クラミジアを侮るな!HIVへの感染の確率も上がる?

クラミジアを侮るな!HIVへの感染の確率も上がる?

クラミジアは、日本で最も感染患者の多い性感染症であり、淋病と重複感染している患者が多いだけで無くHIVへの感染率を健常者の3倍〜5倍程度まで高めると危険視されている性行為感染症です。
HIV感染症は、正確には後天性免疫不全症候群と呼ばれ、免疫細胞がヒト免疫不全ウイルスHIVに感染する事が原因で発症する病気です。
HIVは、間接的な接触や飛沫による感染リスクは極めて低く、性行為時に感染患者の血液や精液などの体液を介して感染します。
クラミジアへの感染で免疫力が低下している粘膜組織は健常時に比べて感染率が3倍〜5倍程度高くなります。
HIVの検査は、全国の保健所や自治体が定める機関で匿名かつ無料で受診する事が出来ます。
採血による粒子凝集法や酵素抗体法などのスクリーニング血清抗体検査、検査の空白期間であるウインドウ期間の短縮が期待出来る核酸増幅検査が行われています。
専門の医療機関では、より精度を高める為にWestern Blot法を用いたヒト免疫不全ウイルスの1型及び2型の抗体検査とヒト免疫不全ウイルス1型のポリメラーゼ連鎖反応によるDNA増幅検査など複数の検査が行われています。

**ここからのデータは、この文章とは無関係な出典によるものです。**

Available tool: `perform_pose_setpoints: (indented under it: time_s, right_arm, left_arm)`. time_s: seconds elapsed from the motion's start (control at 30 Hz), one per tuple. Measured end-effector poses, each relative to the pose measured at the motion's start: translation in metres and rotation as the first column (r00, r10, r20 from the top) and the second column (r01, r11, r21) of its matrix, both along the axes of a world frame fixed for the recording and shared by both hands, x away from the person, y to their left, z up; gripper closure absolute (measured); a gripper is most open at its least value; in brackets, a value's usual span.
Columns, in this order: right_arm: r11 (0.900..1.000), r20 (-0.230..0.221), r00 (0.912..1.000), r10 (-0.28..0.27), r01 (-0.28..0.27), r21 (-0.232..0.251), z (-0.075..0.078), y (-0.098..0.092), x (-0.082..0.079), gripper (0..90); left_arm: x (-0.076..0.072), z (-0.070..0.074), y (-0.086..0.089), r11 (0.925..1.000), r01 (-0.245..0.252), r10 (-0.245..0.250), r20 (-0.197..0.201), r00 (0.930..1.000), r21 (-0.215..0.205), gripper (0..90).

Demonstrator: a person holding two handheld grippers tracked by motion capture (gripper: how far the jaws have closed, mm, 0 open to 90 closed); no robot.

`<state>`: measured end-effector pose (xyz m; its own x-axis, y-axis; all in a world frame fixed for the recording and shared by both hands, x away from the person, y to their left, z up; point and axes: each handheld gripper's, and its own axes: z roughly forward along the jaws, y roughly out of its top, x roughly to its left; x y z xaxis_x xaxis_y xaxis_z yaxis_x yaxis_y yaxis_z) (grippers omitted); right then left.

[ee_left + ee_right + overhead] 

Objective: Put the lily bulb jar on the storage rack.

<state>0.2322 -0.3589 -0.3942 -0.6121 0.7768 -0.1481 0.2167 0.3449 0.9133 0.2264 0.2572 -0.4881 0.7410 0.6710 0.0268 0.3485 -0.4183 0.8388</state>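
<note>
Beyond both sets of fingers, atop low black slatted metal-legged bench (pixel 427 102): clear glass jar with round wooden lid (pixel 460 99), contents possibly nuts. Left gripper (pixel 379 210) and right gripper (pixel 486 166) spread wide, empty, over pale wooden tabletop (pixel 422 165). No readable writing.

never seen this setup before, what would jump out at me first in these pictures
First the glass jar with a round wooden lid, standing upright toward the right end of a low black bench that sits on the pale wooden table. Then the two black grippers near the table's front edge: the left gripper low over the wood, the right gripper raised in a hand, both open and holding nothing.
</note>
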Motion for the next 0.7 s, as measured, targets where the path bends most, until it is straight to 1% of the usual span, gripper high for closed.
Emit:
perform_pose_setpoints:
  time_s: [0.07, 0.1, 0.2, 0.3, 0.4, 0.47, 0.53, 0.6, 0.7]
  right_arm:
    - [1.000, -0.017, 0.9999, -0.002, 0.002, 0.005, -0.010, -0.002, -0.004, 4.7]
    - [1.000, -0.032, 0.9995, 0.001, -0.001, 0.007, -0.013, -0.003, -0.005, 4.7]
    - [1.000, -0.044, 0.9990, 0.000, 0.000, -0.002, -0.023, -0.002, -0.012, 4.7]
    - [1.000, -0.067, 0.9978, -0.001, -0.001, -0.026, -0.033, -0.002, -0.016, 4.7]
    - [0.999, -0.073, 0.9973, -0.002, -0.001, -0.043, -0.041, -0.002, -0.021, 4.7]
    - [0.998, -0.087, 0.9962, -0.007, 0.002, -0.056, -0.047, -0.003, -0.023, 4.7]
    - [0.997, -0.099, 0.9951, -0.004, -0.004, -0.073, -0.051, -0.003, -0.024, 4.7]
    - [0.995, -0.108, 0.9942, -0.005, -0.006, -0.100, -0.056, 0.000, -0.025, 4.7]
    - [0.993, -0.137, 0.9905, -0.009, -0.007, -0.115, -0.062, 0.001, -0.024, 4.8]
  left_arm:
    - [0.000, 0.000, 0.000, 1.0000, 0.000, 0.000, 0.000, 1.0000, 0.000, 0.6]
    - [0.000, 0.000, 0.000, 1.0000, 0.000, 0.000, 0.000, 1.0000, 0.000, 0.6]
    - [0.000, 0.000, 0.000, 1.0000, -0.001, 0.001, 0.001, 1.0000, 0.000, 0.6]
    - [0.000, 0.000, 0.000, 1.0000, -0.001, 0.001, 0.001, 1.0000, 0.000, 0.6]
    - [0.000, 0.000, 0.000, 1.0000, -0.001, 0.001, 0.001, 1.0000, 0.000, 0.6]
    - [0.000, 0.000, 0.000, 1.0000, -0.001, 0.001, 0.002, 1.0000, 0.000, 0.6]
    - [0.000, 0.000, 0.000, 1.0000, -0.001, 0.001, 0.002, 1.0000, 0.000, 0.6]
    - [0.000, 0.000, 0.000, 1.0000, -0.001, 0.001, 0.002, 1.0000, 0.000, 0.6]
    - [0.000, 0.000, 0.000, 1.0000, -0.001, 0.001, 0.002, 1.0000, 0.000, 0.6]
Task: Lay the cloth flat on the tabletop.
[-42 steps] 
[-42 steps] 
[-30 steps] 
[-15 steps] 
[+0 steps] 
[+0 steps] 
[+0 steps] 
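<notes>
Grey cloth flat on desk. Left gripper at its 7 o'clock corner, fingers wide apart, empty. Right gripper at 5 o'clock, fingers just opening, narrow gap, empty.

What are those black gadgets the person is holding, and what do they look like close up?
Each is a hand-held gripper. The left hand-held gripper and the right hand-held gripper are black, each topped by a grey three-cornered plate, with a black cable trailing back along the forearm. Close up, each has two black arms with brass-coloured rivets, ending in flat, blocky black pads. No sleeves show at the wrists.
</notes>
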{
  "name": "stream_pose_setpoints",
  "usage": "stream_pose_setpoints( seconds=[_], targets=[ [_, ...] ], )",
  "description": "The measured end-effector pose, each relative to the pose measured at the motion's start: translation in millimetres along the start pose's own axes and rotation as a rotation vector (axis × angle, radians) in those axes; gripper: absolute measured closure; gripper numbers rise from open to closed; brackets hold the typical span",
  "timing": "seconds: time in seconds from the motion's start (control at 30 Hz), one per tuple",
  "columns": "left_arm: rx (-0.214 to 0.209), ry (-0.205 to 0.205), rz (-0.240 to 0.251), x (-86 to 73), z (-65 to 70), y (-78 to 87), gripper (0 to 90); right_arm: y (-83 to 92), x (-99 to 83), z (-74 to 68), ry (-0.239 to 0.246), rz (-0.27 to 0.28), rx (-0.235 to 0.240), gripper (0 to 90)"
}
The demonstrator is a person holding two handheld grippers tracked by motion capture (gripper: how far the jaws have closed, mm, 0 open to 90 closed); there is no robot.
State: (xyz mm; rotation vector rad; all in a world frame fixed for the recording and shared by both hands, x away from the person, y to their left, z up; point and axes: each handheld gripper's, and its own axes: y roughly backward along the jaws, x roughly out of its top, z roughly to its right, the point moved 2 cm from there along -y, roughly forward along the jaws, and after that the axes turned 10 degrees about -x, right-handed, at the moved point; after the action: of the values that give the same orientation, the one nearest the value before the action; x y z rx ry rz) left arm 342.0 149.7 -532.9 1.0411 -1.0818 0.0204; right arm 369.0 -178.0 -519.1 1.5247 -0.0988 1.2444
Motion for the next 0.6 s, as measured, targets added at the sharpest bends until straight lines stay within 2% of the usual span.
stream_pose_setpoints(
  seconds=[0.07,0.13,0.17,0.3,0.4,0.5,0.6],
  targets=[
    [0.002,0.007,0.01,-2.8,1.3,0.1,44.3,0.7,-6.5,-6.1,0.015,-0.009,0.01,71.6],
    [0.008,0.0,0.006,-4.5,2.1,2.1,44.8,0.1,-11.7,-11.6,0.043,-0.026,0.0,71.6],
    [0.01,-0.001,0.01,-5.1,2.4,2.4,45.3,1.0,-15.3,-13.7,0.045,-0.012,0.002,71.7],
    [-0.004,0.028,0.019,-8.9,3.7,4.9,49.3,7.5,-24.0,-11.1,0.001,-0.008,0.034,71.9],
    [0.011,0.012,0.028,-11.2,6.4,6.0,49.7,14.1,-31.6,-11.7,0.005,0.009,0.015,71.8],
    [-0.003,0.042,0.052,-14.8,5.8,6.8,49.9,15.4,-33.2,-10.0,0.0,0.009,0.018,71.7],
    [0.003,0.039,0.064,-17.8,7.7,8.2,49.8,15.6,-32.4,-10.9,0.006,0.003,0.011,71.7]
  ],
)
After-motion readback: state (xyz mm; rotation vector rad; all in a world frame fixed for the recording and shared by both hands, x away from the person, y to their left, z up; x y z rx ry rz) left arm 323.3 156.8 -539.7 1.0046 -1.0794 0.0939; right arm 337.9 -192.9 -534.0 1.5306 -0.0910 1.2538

HIV感染症は、初期感染期と無症候期及びエイズ期に分類され、感染から2週間〜6週間の初感染期には発熱やリンパ節腫れ及び咽頭炎など風邪様相の症状を発症しますが、自然に症状が消失し数年間〜十数年間の無症候期に入ります。
無症候期は、目立った症状が無いので病状が進行していない様に見えますが、毎日100億個程度のヒト免疫不全ウイルスが増殖しCD4陽性リンパ球を破壊し続けています。
無症候期は、検査によるCD4陽性リンパ球の数値で無く、厚生労働省が定める後天性免疫不全症候群における指標疾患の23種類の病気の1つもしくは複数発症する事で終わり、エイズ期に移行します。
治療は、ヒト免疫不全ウイルスの増殖の各プロセスを阻害する為に複数の抗HIV薬を用いるHAART療法が行われ、日本では合剤を別として24種類の抗HIV薬が承認されています。

HIV治療のいま

クラミジアの感染患者は、生殖器官の内外にクラミジア・トラコマチスに起因する潰瘍や炎症を引き起こす事から、精液や血液に含まれるHIVに重複感染する感染率を高めます。
HIVの発症初期には、発熱や全身の倦怠感などのインフルエンザ様相の症状が現れますが、初期症状は数週間で自然治癒してしまいます。
エイズの発症と共にHIVに感染していた事を知る感染患者も多く、定期的な検査で早期発見し抗HIV薬による治療を早期に開始する必要があります。
HIV治療は、過去には抗HIV薬の重篤な副作用を回避する為にCD4陽性リンパ球数が200/μl程度まで低下するまで開始されなかった時期もありました。
現在では抗HIV薬自体の副作用が大きく抑制されている事もありCD4陽性リンパ球数が500/μl程度から開始する医療機関もあります。
HIV治療は、一般的に単剤もしくは2剤の併用が主流でしたが、現在ではHIVの増殖サイクルの各プロセスを阻害する為に3剤〜4剤を組み合わせて服用するHAART療法が行われています。

抗HIV薬には、核酸系逆転写酵素阻害剤や非核酸系逆転写酵素阻害剤に加え、プロテアーゼ阻害剤やインテグラーゼ阻害剤及び侵入阻害薬の5種類が大別されます。
また、APOBEC3タンパク質やTRIM5α、BST-2などのHIV感染抑制因子の研究も進められています。
侵入抑制剤は、HIVと呼ばれる病気の原因となるHIVが人間のCD4陽性T細胞のレセプターとの結合を阻害する事により、CD4陽性T細胞の破壊を抑制する医薬品です。
プロテアーゼ阻害剤は、ウイルス粒子の生合成に必要な機能タンパク質の生合成を活性化する酵素プロテアーゼの働きを阻害する医薬品であり、機能タンパク質が不足する事で増殖が抑制される医薬品です。
インテグラーゼ阻害剤は、感染細胞にHIVの遺伝子情報を組み込む為に必要な酵素インテグラーゼの働きを阻害する事で増殖を抑制します。